**Data segment**
»»

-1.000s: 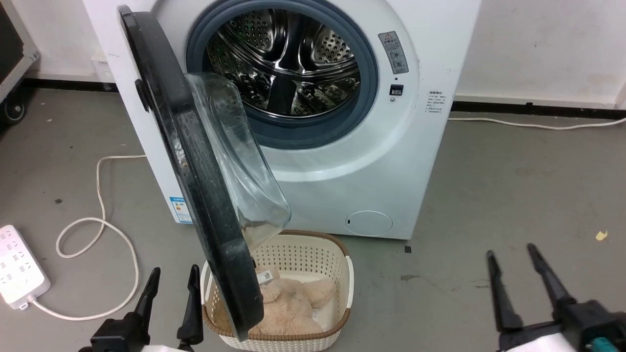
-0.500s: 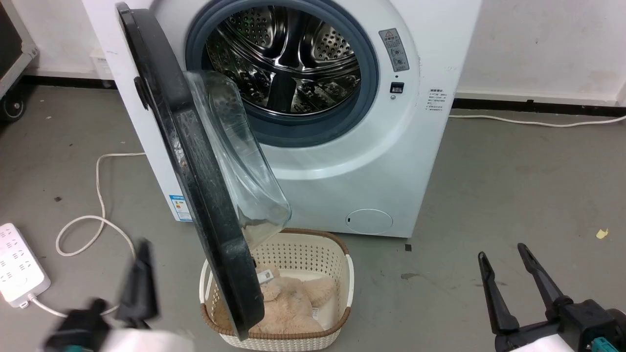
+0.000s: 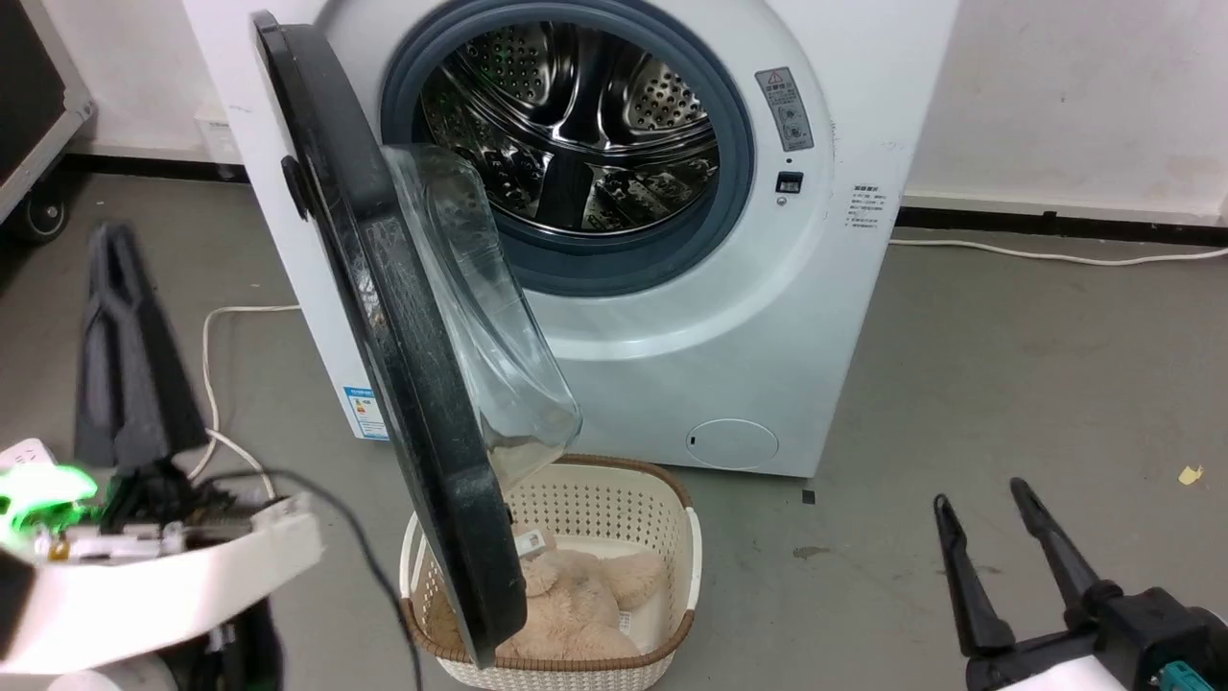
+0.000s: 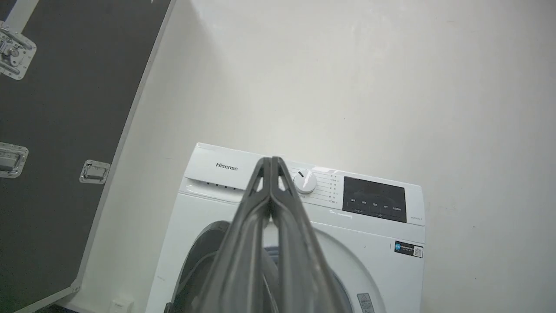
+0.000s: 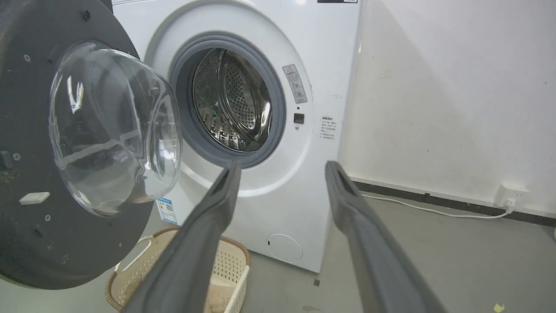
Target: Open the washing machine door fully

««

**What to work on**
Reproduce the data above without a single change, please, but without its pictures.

**Exercise output**
-1.000s: 
-0.500s: 
+0.000s: 
+0.000s: 
+0.000s: 
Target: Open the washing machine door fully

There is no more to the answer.